Sure, I would like to see the verses that counteract James 2:17.
The sacraments are in interesting topic in this issue. Baptism, in the Church, is the ritual cleansing of our souls form Original Sin, inherited from Adam and Eve. Through Baptism, we can be truly connected to Christ, as we have gotten rid of Original Sin, and have Sanctifying Grace. The only people born without original sin are Jesus and Mary.
Reconciliation is the act of bringing amends to God, as our souls will fall to Satan's lies and temptations, and is a way of bringing us closer to God. In the Church, we believe that God wants us to participate in spreading his Word and being proactive in spiritual life, and to experience him in all five senses; sight, touch, smell, sound, and taste.
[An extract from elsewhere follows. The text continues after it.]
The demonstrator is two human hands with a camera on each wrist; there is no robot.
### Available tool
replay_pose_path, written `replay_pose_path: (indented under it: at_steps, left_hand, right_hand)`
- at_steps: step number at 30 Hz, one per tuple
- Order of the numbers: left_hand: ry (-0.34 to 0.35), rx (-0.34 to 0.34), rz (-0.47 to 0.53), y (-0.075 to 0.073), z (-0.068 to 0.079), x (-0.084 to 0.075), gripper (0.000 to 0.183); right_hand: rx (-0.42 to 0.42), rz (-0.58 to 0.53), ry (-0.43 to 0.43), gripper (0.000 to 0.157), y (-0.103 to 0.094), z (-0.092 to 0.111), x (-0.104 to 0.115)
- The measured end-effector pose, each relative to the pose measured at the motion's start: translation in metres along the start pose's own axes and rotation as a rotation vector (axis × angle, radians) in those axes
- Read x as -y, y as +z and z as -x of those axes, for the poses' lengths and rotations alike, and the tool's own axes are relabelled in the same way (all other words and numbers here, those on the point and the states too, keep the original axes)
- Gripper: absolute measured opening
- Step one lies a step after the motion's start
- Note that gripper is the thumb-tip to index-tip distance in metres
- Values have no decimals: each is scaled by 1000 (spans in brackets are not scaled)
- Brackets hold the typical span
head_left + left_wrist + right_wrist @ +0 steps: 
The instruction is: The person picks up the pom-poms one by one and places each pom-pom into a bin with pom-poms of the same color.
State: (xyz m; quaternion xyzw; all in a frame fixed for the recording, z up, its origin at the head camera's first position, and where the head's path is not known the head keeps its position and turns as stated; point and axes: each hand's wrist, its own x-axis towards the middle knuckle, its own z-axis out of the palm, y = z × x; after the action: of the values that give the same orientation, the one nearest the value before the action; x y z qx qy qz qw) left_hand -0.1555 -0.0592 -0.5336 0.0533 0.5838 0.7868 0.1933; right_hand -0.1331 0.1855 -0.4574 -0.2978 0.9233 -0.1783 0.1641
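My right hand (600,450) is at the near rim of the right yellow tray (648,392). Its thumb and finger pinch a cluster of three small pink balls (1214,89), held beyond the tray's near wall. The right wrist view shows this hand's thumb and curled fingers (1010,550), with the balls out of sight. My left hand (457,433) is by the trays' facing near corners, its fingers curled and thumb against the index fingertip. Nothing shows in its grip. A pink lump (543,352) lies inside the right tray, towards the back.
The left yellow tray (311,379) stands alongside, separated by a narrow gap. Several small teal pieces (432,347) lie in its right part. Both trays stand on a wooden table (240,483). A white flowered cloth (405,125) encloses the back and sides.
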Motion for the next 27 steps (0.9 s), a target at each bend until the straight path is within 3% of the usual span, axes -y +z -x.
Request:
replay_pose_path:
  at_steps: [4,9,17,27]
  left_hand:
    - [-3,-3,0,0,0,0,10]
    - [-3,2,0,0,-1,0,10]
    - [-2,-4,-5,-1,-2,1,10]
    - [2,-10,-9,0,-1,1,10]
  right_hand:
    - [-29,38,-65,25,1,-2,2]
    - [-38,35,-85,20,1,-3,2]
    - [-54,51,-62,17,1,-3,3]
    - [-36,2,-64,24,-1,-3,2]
Communion is an essential part of Mass, which fulfills the five senses. Catholics believe that when the priest consecrates the bread, it becomes the true body of Christ, not figuratively, but literally. When we consume this, we are consuming Christ, and becoming part of him. Unfortunately, some Catholics have fallen away from this aspect, and do not think it is real, which we are working to bring back.
Marriage is the binding of a man and woman in holy matrimony, since they complement each other, as said in 1 Corinthians 12. They are permanently apart, and only through death are they separated. Annulments can happen, called a "Catholic divorce," but are very rare.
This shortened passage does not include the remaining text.